- _REQUIREMENT_
Check every line below, and copy those that include "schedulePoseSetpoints".

- _INFORMATION SUPPLIED_
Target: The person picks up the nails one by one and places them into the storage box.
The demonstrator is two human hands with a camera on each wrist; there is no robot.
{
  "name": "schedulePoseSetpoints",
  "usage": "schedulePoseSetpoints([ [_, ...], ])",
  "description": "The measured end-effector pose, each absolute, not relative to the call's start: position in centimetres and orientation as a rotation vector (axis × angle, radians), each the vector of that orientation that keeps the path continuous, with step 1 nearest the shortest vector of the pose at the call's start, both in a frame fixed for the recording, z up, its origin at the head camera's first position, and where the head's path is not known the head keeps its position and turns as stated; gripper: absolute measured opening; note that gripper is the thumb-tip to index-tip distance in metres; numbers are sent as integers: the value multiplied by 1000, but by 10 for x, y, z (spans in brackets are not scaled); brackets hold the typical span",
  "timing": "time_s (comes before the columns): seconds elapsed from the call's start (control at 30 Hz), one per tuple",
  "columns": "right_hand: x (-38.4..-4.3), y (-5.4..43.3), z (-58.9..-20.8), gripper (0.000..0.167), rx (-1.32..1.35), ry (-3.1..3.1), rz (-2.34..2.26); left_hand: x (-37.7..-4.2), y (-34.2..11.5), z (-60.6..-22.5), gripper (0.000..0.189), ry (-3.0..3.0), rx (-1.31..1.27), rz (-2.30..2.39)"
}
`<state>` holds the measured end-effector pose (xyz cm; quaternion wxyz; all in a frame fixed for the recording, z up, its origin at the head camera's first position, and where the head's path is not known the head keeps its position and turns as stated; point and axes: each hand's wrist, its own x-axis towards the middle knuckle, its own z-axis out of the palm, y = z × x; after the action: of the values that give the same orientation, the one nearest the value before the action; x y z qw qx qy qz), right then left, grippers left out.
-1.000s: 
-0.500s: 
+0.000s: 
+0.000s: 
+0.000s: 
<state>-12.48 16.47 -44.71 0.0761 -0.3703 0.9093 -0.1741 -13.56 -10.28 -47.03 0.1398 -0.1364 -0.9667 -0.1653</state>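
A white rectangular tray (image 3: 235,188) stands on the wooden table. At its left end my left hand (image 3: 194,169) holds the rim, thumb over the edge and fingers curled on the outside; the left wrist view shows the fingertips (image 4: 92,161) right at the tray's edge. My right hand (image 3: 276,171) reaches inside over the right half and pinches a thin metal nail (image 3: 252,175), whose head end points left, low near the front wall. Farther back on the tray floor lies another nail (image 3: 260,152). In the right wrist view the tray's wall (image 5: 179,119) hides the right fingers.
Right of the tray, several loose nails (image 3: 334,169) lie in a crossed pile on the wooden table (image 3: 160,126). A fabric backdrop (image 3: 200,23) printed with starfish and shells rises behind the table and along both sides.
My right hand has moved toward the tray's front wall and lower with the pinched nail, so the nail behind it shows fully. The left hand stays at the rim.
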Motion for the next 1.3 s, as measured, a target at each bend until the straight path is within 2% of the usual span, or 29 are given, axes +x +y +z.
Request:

- _RESULT OF THE TASK_
  "name": "schedulePoseSetpoints",
  "usage": "schedulePoseSetpoints([ [_, ...], ])",

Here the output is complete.